Historic house in Iowa, United States

Salisbury House, in Des Moines, Iowa, is a Tudor, Gothic and Carolean style manor home built on a wooded hill with commanding views. It was built by cosmetics magnate Carl Weeks and his wife, Edith Van Slyke Weeks, between 1923 and 1928. Salisbury House was modeled after the King's House in Salisbury, England, contains 42 rooms and measures just over 22,000 sqft. The property is owned and operated by the Salisbury House Foundation and is open to the public for tours, public events, and private rentals.

Salisbury House was added to the National Register of Historic Places in 1977. The listing covered a 9.4 acre area with two contributing buildings, one other contributing structure and one contributing site.

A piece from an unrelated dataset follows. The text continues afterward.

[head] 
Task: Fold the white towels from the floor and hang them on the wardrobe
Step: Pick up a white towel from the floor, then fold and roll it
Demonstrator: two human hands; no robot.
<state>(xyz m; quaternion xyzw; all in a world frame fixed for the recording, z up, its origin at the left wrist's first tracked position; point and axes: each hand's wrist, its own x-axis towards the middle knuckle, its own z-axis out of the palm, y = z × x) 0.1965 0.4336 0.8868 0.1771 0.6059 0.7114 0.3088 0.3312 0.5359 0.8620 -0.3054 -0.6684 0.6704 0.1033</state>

Salisbury House is also on the List of Registered Historic Places in Iowa.

==Timeline==
- 1923 to 1928: Constructed and furnished with an original budget of $150,000, the final cost was $3 million.
- 1926: Carl and Edith Weeks and their four sons—Charles, William, Evert, and Lafayette—move into Salisbury House.
- 1934: Carl and Edith Weeks donate Salisbury House to Drake University; they retain ownership of the House's collections and furnishings, and pay rent to Drake as tenants until 1954.
- 1954: Iowa State Education Association (ISEA) purchased Salisbury House and its collections from Drake University and the Weeks Family for $180,000 and began using it as office space.
- 1993: Salisbury House Foundation was formed to preserve, interpret and share the property for the cultural and educational benefit of the public.
- 1998: Salisbury House Foundation purchased the property and collections from ISEA for $4.0 million.
- 1999: Operation of Salisbury House as a historic house museum began.

==Collections==
The Weeks Family amassed extensive collections of fine art, decorative art, rare books, musical instruments, historic documents, weapons and sculpture, and most of their holdings remain in Salisbury House to this day. However, in the summer of 2019, Grinnell College purchased the library of Carl and Edith Weeks and moved the collection of approximately 3,000 volumes and 2,500 historic documents to Burling Library on the Grinnell College campus. The collection remains open for research by the public, and Grinnell continues to collaborate with Salisbury House on programming involving the collection.

The Salisbury House Foundation offers various tour packages that allow visitors to experience many highlights from the Weeks Family's collections.